Fermare il settore bancario significherebbe azzoppare tutto il Paese con i tempi di riavvio di una petroliera e non di un motorino elettrico e, per queste ragioni, l’unica possibilità di equilibrio è la messa in sicurezza delle filiali e del personale, cosa per cui sia gli associati di Abi sia quelli di Federcasse si stanno muovendo. Onestamente parlando, però, non è che una giornata di blocco, oggi, possa essere più di tanto deleteria per il sistema (se non per il salario perso per gli aderenti all’iniziativa) ma a livello di immagine sarebbe un boomerang di non poco conto.
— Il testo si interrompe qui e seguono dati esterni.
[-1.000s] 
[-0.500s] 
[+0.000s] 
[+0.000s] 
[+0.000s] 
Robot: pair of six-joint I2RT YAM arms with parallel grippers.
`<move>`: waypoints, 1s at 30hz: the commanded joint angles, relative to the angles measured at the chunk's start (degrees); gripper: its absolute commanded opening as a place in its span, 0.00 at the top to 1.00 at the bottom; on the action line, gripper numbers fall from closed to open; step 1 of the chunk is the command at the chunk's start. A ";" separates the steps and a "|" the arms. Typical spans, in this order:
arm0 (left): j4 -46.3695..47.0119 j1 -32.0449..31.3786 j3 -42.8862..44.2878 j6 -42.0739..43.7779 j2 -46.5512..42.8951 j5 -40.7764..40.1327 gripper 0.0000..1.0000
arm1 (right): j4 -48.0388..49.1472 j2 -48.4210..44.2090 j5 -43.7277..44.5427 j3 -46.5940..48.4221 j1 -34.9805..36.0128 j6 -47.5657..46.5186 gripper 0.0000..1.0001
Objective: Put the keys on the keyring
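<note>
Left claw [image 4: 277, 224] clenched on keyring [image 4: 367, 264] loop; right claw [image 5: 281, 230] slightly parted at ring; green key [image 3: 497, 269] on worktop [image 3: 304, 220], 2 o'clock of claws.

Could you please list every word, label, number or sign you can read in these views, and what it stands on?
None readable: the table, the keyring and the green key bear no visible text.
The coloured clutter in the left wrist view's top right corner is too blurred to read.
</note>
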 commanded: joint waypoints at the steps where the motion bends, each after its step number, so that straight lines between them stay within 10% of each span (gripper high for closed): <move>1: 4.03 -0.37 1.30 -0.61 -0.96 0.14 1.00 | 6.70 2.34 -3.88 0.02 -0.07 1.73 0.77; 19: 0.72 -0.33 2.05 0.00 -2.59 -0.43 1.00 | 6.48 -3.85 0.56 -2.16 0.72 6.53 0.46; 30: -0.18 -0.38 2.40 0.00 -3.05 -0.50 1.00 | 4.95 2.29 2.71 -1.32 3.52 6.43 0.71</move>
Fermarsi e creare disagio ulteriore nel mezzo di un’emergenza planetaria non è certo un bel biglietto da visita né per i rappresentanti dei lavoratori né per il sistema paese in generale.

Ogni azione necessaria per ottenere maggiore sicurezza, però, non va tralasciata, spronando le aziende a non sottovalutare sia i rischi sanitari sia quelli derivanti da uno scoramento e dalla paura crescente nei lavoratori che devono poter lavorare in relativa tranquillità e, infatti, il settore bancario, per voce di ABI, si è impegnato a garantire l’adozione di misure organizzative adeguate per tutelare la salute del personale e interventi interni alle filiali per garantire la distanza tra le persone di almeno un metro, a questo va aggiunto la distribuzione di kit di protezione, comprese le “mascherine”, una volta soddisfatte le necessità del personale sanitario, richiesta quest’ultima che è il vero motivo della scarsità dei presidi sanitari di protezione sul mercato.

Non è un caso che, dopo questi ultimi sviluppi, tutti i sindacati del settore sembra abbiano accantonato l’idea di un possibile sciopero che, torno a ribadire, sarebbe stato controproducente e in definitiva inutile poiché la tutela della salute dei lavoratori è, come desumibile dagli impegni che l’associazione bancaria ha preso, obiettivo comune delle OOSS e delle aziende.